Another roof top. A different result.

I recently posted on a decision that allowed an amendment to a permit to contruct an apartment on what had previously been put forward to VCAT as a roof top terrace.

In the recent case of Tan v Melbourne CC [2015] VCAT 142, we see the other side of the story. As all practitioners know there is no such thing as a straight forward case in planning. In Tan the Tribunal declined to grant a permit for the contruction of a roof top terrace on a carport in East Melbourne. The Tribunal said;

26. I find the terrace’s rear screen does not reasonably limit the impact on the amenity of Ms Tan’s property. I find the design of Ms Tan’s property relies on its northern aspect to such an extent that the imposition caused by this screen is unreasonable. Ms Tan’s dwelling and courtyard relies on its northern aspect to provide its amenity with regard to the sense of openness from its living spaces and courtyard. Having inspected her property, I find this amenity value balances on a knife’s edge. The existing walls and fences impede and compress this sense of openness so that it is finely balanced with the dwelling’s requirements. 

27. In this context, I find the 1.7 metre screens would upset this balance to an unreasonable degree. I make this finding based on the proposed height and width of the entire structure (being the existing car port wall, the additional structure required for the terrace’s floor and the screens above this floor) in combination with its proximity to Ms Tan’s property. (my emphasis)

The decision confirms the principle that every planning case is about its individual facts.
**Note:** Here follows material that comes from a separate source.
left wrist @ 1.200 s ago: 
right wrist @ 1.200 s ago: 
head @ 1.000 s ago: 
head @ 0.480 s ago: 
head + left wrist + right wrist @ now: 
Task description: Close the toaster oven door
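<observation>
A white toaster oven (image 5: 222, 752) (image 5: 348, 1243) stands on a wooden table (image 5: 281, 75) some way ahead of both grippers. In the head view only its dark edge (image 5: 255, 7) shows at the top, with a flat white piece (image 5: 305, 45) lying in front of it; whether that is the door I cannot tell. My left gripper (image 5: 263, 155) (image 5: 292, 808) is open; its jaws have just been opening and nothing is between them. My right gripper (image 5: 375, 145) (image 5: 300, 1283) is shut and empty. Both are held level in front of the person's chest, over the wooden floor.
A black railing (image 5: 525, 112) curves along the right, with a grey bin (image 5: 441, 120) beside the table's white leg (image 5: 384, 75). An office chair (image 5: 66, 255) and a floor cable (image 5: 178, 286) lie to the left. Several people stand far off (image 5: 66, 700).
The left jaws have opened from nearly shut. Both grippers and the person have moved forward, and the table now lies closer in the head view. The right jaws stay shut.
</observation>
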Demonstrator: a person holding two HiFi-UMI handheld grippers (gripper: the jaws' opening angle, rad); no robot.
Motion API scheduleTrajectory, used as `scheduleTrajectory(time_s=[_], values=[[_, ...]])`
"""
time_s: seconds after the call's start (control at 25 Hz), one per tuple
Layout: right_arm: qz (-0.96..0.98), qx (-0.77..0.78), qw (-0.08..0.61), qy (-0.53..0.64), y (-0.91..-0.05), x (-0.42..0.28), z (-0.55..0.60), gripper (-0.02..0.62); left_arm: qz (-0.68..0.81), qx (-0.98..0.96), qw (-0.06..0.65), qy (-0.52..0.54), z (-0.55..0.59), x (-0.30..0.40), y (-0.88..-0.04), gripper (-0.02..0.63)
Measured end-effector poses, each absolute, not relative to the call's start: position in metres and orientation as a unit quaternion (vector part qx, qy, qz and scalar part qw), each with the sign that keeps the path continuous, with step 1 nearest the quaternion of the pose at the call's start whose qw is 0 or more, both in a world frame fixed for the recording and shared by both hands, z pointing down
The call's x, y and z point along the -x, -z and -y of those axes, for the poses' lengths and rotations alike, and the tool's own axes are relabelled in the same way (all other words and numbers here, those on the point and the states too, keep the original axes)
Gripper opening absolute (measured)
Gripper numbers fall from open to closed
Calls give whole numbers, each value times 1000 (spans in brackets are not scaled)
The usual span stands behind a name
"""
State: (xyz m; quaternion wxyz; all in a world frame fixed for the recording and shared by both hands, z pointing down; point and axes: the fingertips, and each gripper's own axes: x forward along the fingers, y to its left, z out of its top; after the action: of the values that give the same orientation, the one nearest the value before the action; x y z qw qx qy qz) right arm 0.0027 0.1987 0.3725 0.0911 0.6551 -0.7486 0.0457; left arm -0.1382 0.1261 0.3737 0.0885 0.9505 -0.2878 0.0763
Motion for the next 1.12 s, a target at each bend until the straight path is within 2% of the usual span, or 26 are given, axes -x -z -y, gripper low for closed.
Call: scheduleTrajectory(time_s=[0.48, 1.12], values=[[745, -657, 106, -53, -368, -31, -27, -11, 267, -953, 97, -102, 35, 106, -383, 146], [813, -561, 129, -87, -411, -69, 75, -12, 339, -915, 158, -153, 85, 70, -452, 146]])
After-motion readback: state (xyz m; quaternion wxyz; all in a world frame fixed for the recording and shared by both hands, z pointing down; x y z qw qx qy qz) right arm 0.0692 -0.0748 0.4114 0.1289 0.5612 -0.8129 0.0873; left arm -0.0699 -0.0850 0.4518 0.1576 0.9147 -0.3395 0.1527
Tribunal not a “rubber stamp” to consent orders.

In Giardina v South Gippsland SC [2011] VCAT 924 (18 May 2011) the Tribunal has restated the principle that it will not simply grant a planning permit even when parties seek one by consent. The Tribunal declined to grant a planning permit “on the papers” and stated as follows

The Tribunal has consistently held the view that it cannot be a mere “rubber stamp” to consent orders requested by parties in a proceeding. Whilst the Tribunal is constituted to hear and determine appeals between parties, its determinations have a wide effect upon the public. It is required to make its determinations based upon considerations and public interest and public policy. This distinguishes the Tribunal from the court exercising civil jurisdiction. Unlike a court, the Tribunal has, and must exercise, an independent responsibility in judgement as to the appropriateness to any determination it makes. The Tribunal always has an obligation to be satisfied that any permit it grants, even by way of consent, is lawful and produces acceptable outcomes within the meaning of clause 65 of the planning scheme.[34]

The matter has been listed for a hearing.

Tribunal ‘s latest on borrowed light.

In South Y v Stonnington City Council  (VCAT) P1011 of 2010 (unreported) 5 May 2011, the Tribunal has endorsed the approach taken in Broadland Capital Pty Ltd v Port Phillip CC & Ors [2010] VCAT 1007 on determining when “borrowed light” is acceptable in a multi-unit development.

In South Y the Tribunal adopted the following passage from Broadland Capital “Factors such as the orientation of units, the depth of the room across which light would be borrowed, what else might intervene between the window and internal bedroom (such as a bathroom wall), the number of units relying on borrowed light, and the overall amenity of other habitable spaces might all be relevant to a decision on this point [42].”

In South Y the Tribunal issued a permit for a limited number of units with borrowed light, the Tribunal required a sliding glazed panel in the wall that separated the bedroom from the living areas. The distance from the light source was 4-6 metres.

When to demolish?

In The University of Melbourne v Minister for the Planning [2011] VCAT 469 the Victorian Civil and Administrative Tribunal (VCAT) considered an application to demolish an existing heritage building and to permit the construction of a scientific research institute.

The case was decided early in late March 2011 and resulted in immediate media interest and criticism of the planning process.

It is interesting to consider cases such as this away from the media glare and investigate the issues at the heart of the Tribunal’s decision.

This case is a prime example of the types of matters the Tribunal must weigh up when determining whether to grant a permit to a large public project.

The University commenced this application because it wants to construct a scientific research institute that will conduct research into infectious disease. The benefit that such an institute will bring to the wider community must be weighed against the detriment caused to the community by the demolition of a heritage building.

In this case the Tribunal determined that the community would suffer greater detriment if the scientific institute were not constructed.

What some commentators appeared to miss at the time that this issue was discussed in the media is that the Tribunal did give weight to the heritage value of Ampol House. However, the Tribunal determined that its heritage value was not sufficient to warrant retention of the building.

This case also confirmed the concept that town planning is not about achieving ideal outcomes. Land particularly close to the CBD is a scarce resource. As a result town planning is about achieving acceptable outcomes that will generate the greatest benefit to the community as a whole. Identifying that benefit and how to achieve it is ultimately what keeps practitioners in the jurisdiction occupied.